Problem details – Using the records below, quote only the span that opens with the line containing "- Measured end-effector" and closes with the line containing "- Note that", exactly and inclusively.

Exercise material –
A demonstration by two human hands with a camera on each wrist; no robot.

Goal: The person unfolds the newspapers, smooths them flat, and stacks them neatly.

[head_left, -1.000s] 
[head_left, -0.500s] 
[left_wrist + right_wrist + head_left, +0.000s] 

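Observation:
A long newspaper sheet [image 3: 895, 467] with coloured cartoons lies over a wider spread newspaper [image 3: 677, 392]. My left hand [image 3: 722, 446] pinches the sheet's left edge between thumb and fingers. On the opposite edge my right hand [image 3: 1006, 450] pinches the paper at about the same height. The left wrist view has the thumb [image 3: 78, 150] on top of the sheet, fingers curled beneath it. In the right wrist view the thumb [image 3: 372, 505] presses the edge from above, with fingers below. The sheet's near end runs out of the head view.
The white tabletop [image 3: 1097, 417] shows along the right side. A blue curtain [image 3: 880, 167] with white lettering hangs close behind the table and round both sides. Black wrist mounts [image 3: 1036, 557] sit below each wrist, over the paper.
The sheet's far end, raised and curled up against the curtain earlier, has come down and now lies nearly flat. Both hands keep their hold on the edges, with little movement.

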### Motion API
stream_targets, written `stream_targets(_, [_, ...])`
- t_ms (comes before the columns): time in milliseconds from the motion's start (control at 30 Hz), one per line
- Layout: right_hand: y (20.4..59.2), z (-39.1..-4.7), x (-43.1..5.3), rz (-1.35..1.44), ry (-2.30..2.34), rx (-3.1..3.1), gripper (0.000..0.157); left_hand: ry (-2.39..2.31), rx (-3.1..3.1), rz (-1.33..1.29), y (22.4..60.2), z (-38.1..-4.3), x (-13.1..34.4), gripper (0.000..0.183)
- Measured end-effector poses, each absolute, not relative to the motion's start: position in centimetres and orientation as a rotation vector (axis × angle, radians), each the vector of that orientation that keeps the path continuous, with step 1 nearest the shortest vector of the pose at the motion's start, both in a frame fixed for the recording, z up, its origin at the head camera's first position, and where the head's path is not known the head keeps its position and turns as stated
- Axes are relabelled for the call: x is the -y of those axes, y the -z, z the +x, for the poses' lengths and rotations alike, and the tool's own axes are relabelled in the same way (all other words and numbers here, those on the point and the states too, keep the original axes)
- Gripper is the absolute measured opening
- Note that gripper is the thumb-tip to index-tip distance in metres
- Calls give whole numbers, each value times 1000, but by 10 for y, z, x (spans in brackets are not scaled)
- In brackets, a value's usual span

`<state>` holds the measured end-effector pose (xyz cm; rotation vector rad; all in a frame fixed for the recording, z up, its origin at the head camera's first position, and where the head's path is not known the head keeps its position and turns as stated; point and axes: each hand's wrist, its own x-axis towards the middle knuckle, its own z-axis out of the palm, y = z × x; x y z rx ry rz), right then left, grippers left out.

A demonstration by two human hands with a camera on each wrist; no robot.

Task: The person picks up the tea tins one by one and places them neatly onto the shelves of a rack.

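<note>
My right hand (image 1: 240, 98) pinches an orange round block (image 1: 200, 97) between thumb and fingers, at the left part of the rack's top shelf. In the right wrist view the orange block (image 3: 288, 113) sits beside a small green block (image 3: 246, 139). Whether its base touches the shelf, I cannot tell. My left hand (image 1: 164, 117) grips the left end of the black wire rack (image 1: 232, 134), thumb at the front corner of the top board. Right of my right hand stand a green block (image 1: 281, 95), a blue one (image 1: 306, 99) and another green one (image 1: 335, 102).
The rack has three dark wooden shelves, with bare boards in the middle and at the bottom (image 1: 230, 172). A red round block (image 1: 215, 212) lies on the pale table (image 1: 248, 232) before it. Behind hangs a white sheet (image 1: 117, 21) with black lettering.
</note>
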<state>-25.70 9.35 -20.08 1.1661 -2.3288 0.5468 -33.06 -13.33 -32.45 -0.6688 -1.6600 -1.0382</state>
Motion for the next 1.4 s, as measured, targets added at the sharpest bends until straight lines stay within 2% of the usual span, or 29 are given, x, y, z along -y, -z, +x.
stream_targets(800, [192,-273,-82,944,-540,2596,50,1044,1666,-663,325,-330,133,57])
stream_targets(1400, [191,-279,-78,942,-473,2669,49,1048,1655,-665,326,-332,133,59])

Output of the task –
- Measured end-effector poses, each absolute, not relative to the motion's start: position in centimetres and orientation as a rotation vector (axis × angle, radians), each the vector of that orientation that keeps the path continuous, with step 1 nearest the shortest vector of the pose at the motion's start, both in a frame fixed for the recording, z up, its origin at the head camera's first position, and where the head's path is not known the head keeps its position and turns as stated
- Axes are relabelled for the call: x is the -y of those axes, y the -z, z the +x, for the poses' lengths and rotations alike, and the tool's own axes are relabelled in the same way (all other words and numbers here, those on the point and the states too, keep the original axes)
- Gripper is the absolute measured opening
- Note that gripper is the thumb-tip to index-tip distance in metres

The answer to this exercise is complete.